A3 and B5 A4 both run a 3.5" front speaker.

Hope this helps.


----------



## riotburn (Nov 20, 2009)

Yea I have a B5 A4. The Pioneer looks nice but is a grand and I'm looking to spend no more than about 300. So its pretty much get the 305 for the best ipod integration and functionality or get the 9887 to get the best sound plus cd. Now for the 9887 do I need the imprint to be able to access a lot of the EQ stuff? I was uneasy about it because from reading it seemed like they crippled the abilities to force you to buy the imprint. 
About the 5.25 front speakers, I was reading a DIY on custom adapters because otherwise its like 30 bucks a side.


----------



## ilovetards (Nov 12, 2009)

This post is exactly what I'm looking for. I, like yourself am trying to decide between the 305 or the 988... I was set on the 305 because I have 11000 songs on my ipod and hate changing cds, but reading reviews on here it seems the sound quality from the 305 is not that great. The pre-outs are only 2V which seems to pose a problem with the subwoofer preout, requiring your gain to be maxed out but still leaving something to be desired. The imprint ups the output to 4V, but that is another $180. I'm hoping more people chime in to help with this decision. Good luck on your install.


----------



## riotburn (Nov 20, 2009)

funny thing actually, cause I just met my friend who i thought had my cds and he actually did....so now im probably leaning towards the 9887 cause while i like the quantity i do like to listen to the cd quality


----------



## hdrugs (Sep 7, 2009)

for me its 9886/9887 for the win. 

x305's recharges the iphone 
its noticeable less dynamic and crystal clear compared to the 9886/9887 
the using the head units own dac's still doesn't out weigh the weaknesses of the head units performance music navigation is a thumbs up on the ida.


----------



## jooonnn (Jul 26, 2009)

I've owned both.

9887 is indeed WORLD's ahead in SQ. It also feels much sturdier.

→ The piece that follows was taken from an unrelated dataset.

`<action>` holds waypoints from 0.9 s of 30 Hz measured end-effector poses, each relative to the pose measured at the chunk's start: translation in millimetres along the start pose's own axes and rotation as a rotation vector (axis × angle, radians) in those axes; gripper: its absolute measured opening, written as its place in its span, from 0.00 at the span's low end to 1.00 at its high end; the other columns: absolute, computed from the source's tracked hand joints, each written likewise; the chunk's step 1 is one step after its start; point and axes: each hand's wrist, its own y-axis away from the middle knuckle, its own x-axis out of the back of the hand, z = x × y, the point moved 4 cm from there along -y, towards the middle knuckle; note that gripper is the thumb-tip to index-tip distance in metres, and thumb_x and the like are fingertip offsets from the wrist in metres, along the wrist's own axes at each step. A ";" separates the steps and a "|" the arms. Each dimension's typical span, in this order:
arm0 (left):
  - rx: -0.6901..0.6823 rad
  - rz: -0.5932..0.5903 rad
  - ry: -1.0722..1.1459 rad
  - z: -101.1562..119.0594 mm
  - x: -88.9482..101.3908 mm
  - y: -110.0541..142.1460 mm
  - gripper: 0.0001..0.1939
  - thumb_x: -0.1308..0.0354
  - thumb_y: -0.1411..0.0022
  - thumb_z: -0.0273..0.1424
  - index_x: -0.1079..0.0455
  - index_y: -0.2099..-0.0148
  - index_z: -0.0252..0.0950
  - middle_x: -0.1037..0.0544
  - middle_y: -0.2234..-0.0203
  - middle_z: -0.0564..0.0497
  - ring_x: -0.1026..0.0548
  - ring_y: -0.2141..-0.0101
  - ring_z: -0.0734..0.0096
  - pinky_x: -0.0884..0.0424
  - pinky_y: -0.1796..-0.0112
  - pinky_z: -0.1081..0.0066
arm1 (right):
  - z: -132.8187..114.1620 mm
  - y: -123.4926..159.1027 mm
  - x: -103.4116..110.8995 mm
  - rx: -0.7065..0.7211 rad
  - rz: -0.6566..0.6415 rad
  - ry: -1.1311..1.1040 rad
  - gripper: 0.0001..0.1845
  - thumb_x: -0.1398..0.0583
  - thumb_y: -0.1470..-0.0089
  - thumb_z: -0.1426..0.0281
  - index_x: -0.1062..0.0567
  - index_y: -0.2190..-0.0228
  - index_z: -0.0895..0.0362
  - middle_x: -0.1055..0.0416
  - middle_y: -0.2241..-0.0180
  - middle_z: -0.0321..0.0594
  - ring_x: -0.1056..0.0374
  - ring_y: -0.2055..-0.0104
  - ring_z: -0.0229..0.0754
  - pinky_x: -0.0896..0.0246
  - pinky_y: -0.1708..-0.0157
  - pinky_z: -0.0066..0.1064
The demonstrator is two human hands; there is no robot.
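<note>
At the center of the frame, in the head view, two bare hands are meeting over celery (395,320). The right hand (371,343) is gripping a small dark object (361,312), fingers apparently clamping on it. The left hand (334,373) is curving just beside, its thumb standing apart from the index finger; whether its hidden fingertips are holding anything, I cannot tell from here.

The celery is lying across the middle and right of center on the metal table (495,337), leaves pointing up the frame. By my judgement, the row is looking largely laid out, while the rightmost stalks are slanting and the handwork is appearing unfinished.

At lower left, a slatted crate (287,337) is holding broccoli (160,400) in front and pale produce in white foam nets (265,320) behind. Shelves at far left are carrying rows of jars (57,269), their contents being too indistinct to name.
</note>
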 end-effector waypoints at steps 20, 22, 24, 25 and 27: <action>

I even prefer the SQ of the 9887 over the 305. The 305 felt a little "muddier" than the 9887. The 305 has weak preouts, especially the sub preout. The 305 also gets washed out incredibly easy when it's sunny outside. The 305 also does not allow a "fast forward" or "rewind" like the 9887 does.

The 9887 has an annoying navigation interface. You cannot go "back" to a playlist once a song has been selected, you must re-search. I also dislike the Factory EQ settings on the HU.


----------



## Billk1002 (Aug 23, 2009)

Ive owned both, the 9886 & the 305.
Hands down the better SQ goes to the 305.....no comparison.
The 305 uses the BurBrown 24bit D/A converter just like the 9887, the 9886 does not. My ipod w/ apple lossless files playing on the 305 sounds better than the cd player in the 9886 ever did.
The 9887/9886 does not take a digital signal off of an ipod like the 305 does. If you plan on mainly using your ipod as your music source you might be disappointed with the sq through the 9887/9886, I was.


----------



## riotburn (Nov 20, 2009)

Yea I'm leaning towards the 9887 unless there is a viable solution to hook my stock cd changer up to the 305. Does Alpine cripple the tuning abilities of the 9887 to force you to get the imprint?


----------



## tmieczkowski (Jan 5, 2009)

you can always add the dvd changer to the 305 and use the fiber out of it to a 700/701 combo to get flexibility in tuning and better sq. this setup gives fantastic flexibility.


----------



## riotburn (Nov 20, 2009)

What a 700 701 combo?


----------



## tmieczkowski (Jan 5, 2009)

the 700/701 that i am referring to is the alpine pxa-h700 or the pxa-h701/rux-c701 processor combination. the imprint stuff sux


----------



## bmwproboi05 (May 3, 2009)

tmieczkowski said:


> the 700/701 that i am referring to is the alpine pxa-h700 or the pxa-h701/rux-c701 processor combination. the imprint stuff sux


does that work with the 9887


----------